パレスチナ映画『歌声にのった少年』の監督が抱える闇
で、そのモヤモヤ感が腑におちたのが、登場人物のなかの「密告を誘うイスラエル側のエージェント」の位置づけがわかったときである。ネタバレになるのであまり詳しく言えないのだが、主人公はイスラエルのエージェントに徐々にではあるが心を開きながら、最後は銃を撃つ。その転換点となるシーンがあって、それはそれまで主人公と流暢なアラビア語で会話していたイスラエルのエージェントが、家族とヘブライ語で話す場面なのだ。
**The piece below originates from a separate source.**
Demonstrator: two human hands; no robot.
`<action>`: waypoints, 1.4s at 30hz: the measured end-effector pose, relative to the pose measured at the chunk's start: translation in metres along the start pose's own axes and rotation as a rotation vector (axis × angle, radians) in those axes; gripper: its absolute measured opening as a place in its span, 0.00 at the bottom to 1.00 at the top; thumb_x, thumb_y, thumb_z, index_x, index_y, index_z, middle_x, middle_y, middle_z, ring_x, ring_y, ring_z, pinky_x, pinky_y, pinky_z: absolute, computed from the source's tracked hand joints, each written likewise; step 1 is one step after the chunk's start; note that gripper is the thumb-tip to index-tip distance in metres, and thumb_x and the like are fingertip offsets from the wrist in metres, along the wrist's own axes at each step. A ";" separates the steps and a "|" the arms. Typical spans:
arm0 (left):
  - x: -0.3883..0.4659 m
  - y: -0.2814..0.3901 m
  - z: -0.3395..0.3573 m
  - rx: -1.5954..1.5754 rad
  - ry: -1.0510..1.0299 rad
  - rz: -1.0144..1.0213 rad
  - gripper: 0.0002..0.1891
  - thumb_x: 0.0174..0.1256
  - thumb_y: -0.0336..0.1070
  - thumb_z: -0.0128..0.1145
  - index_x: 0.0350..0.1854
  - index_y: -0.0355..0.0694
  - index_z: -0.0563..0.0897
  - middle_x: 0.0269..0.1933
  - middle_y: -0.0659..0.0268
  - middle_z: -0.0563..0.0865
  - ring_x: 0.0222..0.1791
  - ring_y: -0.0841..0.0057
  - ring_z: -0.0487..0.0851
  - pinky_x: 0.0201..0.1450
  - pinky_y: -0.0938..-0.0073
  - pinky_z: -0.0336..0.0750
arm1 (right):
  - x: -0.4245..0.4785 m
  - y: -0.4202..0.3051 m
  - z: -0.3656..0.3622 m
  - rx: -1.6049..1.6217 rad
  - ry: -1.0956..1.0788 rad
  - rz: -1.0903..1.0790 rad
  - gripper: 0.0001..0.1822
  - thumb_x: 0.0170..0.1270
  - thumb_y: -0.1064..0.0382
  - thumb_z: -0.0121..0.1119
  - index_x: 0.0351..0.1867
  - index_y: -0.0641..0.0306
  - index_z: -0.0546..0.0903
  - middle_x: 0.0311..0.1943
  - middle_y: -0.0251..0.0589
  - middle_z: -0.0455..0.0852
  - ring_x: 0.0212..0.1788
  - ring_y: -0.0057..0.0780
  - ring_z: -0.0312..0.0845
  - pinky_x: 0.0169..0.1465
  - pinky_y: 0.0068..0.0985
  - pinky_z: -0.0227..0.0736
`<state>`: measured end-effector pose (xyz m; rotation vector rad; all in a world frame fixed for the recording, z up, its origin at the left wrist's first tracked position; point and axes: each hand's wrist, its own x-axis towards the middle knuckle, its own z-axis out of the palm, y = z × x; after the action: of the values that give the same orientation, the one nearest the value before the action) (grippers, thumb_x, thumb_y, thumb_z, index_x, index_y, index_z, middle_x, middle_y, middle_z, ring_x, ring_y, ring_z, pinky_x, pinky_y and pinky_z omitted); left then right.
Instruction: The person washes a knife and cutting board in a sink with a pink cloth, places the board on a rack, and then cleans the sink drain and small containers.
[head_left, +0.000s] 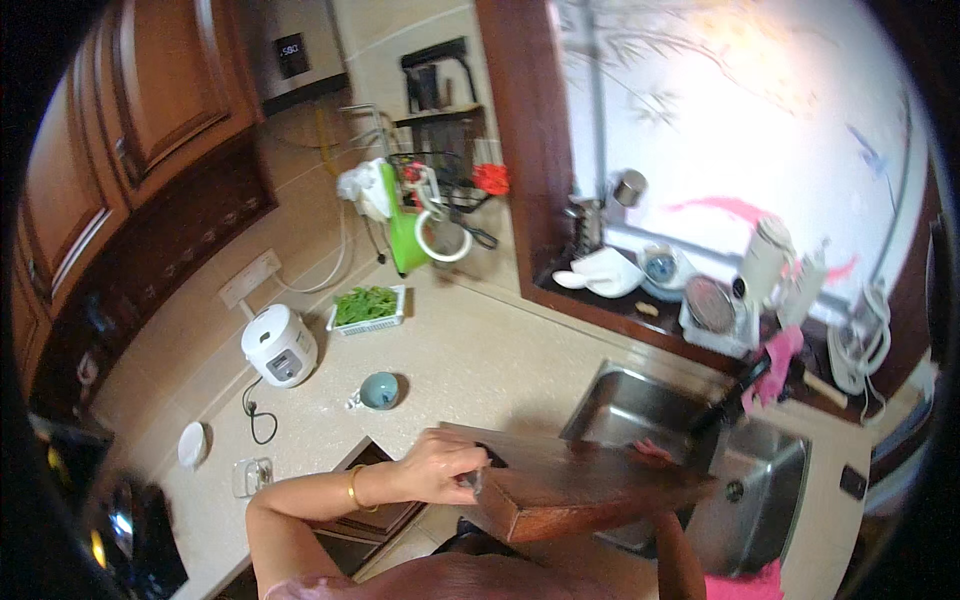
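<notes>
A thick wooden cutting board (585, 480) is held up over the counter's front edge, tilted, its right part over the sink. My left hand (446, 465) grips its left end, with the fingers closed around a dark handle there. My right hand (652, 450) is at the board's far right side; only the fingertips show above the edge, and the palm is hidden behind the board. A blue-green bowl (379, 391) stands on the counter beyond my left hand.
Past the board lies a double steel sink (757, 487). A white rice cooker (280, 345), a basket of green leaves (367, 307) and a glass container (253, 477) stand on the counter. Dishes and a sieve (710, 304) line the windowsill. A phone (853, 481) lies at the right.
</notes>
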<state>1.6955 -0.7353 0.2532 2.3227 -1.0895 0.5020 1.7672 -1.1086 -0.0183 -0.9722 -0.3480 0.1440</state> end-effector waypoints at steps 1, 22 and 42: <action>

そうか、主人公はエージェントのことを、自分たちと同じアラブ人=パレスチナ人だと思っていたのか。イスラエル人のエージェントとはいえ、同じパレスチナ人ならイスラエル国籍を持っていても自分たちにそれなりの共感と同情を持ってくれるのでは、という深層心理が、主人公を「密告」に走らせたのか。それがヘブライ語を話す生粋のイスラエル人だとわかったことで、主人公は絶望したのだろうか。
【参考記事】『オマールの壁』主演アダム・バクリに聞く
ここに、アブ・アサド監督の深い闇を見た。自分自身、イスラエル国籍を持ちながら、イスラエル国内外のパレスチナ人に深く寄り添う。だが、「イスラエル人」として、占領下のパレスチナ人とは明確に隔絶されている。それどころか、占領下パレスチナとイスラエルの間のマージナルな人間として、裏切りや疑心が常に付きまとう存在だ。自分の存在は、ほのかに占領地パレスチナ人に手を差し伸べるかもしれないけれど、結局は「ヘブライ語を話したエージェント」のように、占領地のパレスチナ人を見捨てるものとみなされてしまうかもしれない。生涯ディアスポラで終わったパレスチナ人学者のエドワード・サイードは、死の淵で夫人に、「自分はパレスチナのためにまだ十分できていない」と言い残したと言われている。苦境に喘ぐ同胞に心を寄せながらも、完全に同一視してはもらえない、辺境に置かれた人々。
移民や難民の抱える辛さは、経済面でも社会面でも政治面でも衛生面でも、ありとあらゆる側面で計り知れないものがあるが、その根幹にあるしんどさは、マージナルなところに立たされることから来るのではないか。民族的な出自と今住む社会、それから国籍――。自分が属する複数の集団の、どれに一番「忠誠」を持つのかが、常に周りから問われる。問われるだけではない。疑われる。難民もそうだし、二重国籍者もそうだ。
日本で難民映画祭が開催されるようになって、今年で11年目。仙台ではすでに始まっていて、この週末から札幌、東京、大阪と続く。ここで上映される映画の主人公たちにもまた、歌声にのって世界に羽ばたいていける未来があってしかるべきだ。